In the context of energy consumption, an oven is a significant user within a biscuit line, and another area where smart solutions can help. Baker Perkins’ TruBake HiCirc oven, for example, uses a high-rate direct convection heating system which is said to combine low energy consumption with high product quality and throughput. “Precision control of temperature and airflow above and below the band creates a stable and predictable environment that minimises fuel consumption,” says Graham. Baking can be achieved at a lower temperature by increasing the volume and velocity of the convection air. This is enhanced by a return system that quickly removes spent air from the baking surface and prevents the slowing of heat transfer to the product.

Another way to manage energy costs is to examine alternative heating methods. Electricity and hydrogen are alternatives to gas, and Baker Perkins can adapt ovens to use these options which can provide future sustainability and security. “Optimum oven heating methods are, of course, dependent on local conditions around the world,” says Graham, which is why it’s important to find a provider with expertise and know-how to deliver the optimum solution for each individual case.

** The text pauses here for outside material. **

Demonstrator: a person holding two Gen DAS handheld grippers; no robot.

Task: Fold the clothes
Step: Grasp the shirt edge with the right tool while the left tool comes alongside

Running on renewable energy
When upfront investment is on the higher end of the scale, the possibilities for sustainable biscuit production reach new heights. A perfect example comes from equipment and systems firm GEA Group, which teamed up with household products brand Violeta to bring a bakery manufacturer back to life by installing a sustainable soft-dough production line that runs on renewable energy. In 2019, when Violeta acquired Lasta, the entire Balkans-based factory was rebuilt, the recipes were revised and now output has increased to 2.5 million cookies per day.

As well as the quality and reliability of its equipment and support, one of the deciding factors in opting for GEA as a technology partner was its approach to sustainable manufacturing and production.

The company itself recently announced its climate strategy goals and a commitment to achieve net-zero greenhouse gas emissions throughout its entire value chain by 2040. By using more renewable power, GEA plans to prioritise its environmental roadmap and further develop sustainable solutions for companies working in multiple sectors.

An example of this approach is its range of electric ovens, which use tubular electric heaters instead of direct gas burners for the heating source, providing a clean baking solution. Additionally, GEA’s tunnel ovens are built with insulating material that uses high-density rock wool, ensuring that minimal heat is lost through the oven walls and the exterior of the oven stays cool. And an automatically controlled extraction damper helps to save energy and reduce emissions. The new soft-dough line also comprises a rotary moulder and an extruder for the production of soft-baked cookies.

But perhaps most exciting of all is the capability for solar electricity. “GEA were very open to our new ideas, including the use of an oven that used electrical energy instead of gas,” says Marija Tolić, project leader, Lasta. “It’s actually powered by more than 2000 photovoltaic panels that are on the roof and all around the factory, which means that we’re not dependent on the current energy market or affected by geopolitical upheavals.” Ultimately, production has been rebooted and the project allows Lasta to bring products back to market with better raw materials, automated production and improved packaging, demonstrating the power of combining innovation and sustainability.